◆ WORK TO COMPLETE ◆
In your answer, transcribe all of the data exactly.

◆ PROVIDED MATERIAL ◆

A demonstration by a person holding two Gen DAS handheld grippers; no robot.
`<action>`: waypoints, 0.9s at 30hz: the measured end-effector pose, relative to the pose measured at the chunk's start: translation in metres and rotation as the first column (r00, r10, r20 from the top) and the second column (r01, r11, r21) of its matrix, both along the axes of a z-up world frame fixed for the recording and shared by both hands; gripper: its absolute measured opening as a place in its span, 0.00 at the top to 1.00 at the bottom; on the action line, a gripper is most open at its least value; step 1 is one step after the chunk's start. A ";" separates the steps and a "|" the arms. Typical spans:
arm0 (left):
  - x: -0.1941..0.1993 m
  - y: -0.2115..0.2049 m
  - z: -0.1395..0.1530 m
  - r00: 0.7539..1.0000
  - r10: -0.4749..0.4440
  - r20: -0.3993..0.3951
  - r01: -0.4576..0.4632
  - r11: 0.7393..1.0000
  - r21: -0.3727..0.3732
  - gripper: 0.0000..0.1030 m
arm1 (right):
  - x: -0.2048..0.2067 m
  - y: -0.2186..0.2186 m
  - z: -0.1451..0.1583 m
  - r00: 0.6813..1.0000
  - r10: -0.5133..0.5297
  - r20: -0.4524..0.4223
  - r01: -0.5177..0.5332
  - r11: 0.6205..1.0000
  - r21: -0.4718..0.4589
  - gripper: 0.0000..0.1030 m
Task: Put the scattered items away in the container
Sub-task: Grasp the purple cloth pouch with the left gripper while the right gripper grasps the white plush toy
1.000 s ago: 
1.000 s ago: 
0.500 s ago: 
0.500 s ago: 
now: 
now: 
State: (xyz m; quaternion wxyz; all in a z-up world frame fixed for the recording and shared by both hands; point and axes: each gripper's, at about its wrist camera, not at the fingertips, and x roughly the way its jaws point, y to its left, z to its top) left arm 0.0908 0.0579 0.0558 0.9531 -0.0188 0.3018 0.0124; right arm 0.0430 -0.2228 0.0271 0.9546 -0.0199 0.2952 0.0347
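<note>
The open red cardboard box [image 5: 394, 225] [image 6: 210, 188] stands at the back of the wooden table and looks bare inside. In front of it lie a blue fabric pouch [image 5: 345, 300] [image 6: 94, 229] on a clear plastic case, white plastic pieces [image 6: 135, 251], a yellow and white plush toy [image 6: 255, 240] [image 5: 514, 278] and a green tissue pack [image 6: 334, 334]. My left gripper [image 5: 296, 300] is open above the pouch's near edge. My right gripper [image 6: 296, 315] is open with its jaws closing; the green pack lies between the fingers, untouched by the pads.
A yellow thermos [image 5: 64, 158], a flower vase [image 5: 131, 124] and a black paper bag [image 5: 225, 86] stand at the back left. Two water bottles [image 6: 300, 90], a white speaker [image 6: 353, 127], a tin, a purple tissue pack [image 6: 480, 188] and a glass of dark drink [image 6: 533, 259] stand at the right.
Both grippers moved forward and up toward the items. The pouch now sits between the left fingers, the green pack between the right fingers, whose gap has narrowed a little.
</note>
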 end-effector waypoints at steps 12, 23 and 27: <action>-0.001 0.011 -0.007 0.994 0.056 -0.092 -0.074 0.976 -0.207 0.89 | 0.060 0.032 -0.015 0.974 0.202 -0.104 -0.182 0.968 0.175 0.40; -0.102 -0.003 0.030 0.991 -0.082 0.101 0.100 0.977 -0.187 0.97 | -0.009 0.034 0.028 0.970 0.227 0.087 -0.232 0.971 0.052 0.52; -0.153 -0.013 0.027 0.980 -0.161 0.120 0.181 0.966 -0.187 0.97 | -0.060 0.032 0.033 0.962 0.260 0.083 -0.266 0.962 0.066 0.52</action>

◆ SOLUTION TO THIS TASK ◆
A demonstration by a person holding two Gen DAS handheld grippers; no robot.
`<action>`: waypoints, 0.9s at 30hz: the measured end-effector pose, relative to the pose measured at the chunk's start: translation in metres and rotation as the first column (r00, r10, r20 from the top) and the second column (r01, r11, r21) of its matrix, both along the axes of a z-up world frame fixed for the recording and shared by both hands; gripper: its absolute measured opening as a place in its span, 0.00 at the top to 1.00 at the bottom; on the action line, a gripper is most open at its least value; step 1 is one step after the chunk's start. A ";" separates the steps and a "|" the arms. Typical spans:
arm0 (left):
  - x: -0.1941..0.1993 m
  - y: -0.2115..0.2049 m
  - z: -0.1395..0.1530 m
  - r00: 0.7539..1.0000
  - r10: -0.4749..0.4440
  - r20: -0.3993..0.3951
  - r01: -0.4576..0.4632
  - r11: 0.7393..1.0000
  - r21: -0.3727..0.3732
  - gripper: 0.0000..0.1030 m
arm1 (right):
  - x: -0.2048..0.2067 m
  - y: -0.2186..0.2186 m
  - z: -0.1451..0.1583 m
  - r00: 0.6813..1.0000
  - r10: -0.5133..0.5297
  - r20: -0.4524..0.4223
  - r01: -0.5177..0.5332
  - r11: 0.6205..1.0000
  - r21: -0.4718..0.4589
  - gripper: 0.0000..0.1030 m
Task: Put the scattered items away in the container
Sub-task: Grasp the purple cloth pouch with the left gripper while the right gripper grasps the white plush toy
1.000 s ago: 
1.000 s ago: 
0.500 s ago: 
0.500 s ago: 
now: 
now: 
State: (xyz m; quaternion wxyz; all in a z-up world frame fixed for the recording and shared by both hands; point and axes: each gripper's, at about its wrist camera, not at the fingertips, and x roughly the way its jaws point, y to its left, z to its top) left arm 0.0908 0.0579 0.0558 0.9531 -0.0188 0.3018 0.0124; right arm 0.0430 -0.2228 0.0271 0.9546 -0.0199 0.2952 0.0347
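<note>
The open red cardboard box [image 5: 394, 225] [image 6: 210, 188] stands at the back of the wooden table and looks bare inside. In front of it lie a blue fabric pouch [image 5: 345, 300] [image 6: 94, 229] on a clear plastic case, white plastic pieces [image 6: 135, 251], a yellow and white plush toy [image 6: 255, 240] [image 5: 514, 278] and a green tissue pack [image 6: 334, 334]. My left gripper [image 5: 296, 300] is open above the pouch's near edge. My right gripper [image 6: 296, 315] is open with its jaws closing; the green pack lies between the fingers, untouched by the pads.
A yellow thermos [image 5: 64, 158], a flower vase [image 5: 131, 124] and a black paper bag [image 5: 225, 86] stand at the back left. Two water bottles [image 6: 300, 90], a white speaker [image 6: 353, 127], a tin, a purple tissue pack [image 6: 480, 188] and a glass of dark drink [image 6: 533, 259] stand at the right.
Both grippers moved forward and up toward the items. The pouch now sits between the left fingers, the green pack between the right fingers, whose gap has narrowed a little.
</note>
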 end-effector waypoints at steps 12, 23 and 27: <action>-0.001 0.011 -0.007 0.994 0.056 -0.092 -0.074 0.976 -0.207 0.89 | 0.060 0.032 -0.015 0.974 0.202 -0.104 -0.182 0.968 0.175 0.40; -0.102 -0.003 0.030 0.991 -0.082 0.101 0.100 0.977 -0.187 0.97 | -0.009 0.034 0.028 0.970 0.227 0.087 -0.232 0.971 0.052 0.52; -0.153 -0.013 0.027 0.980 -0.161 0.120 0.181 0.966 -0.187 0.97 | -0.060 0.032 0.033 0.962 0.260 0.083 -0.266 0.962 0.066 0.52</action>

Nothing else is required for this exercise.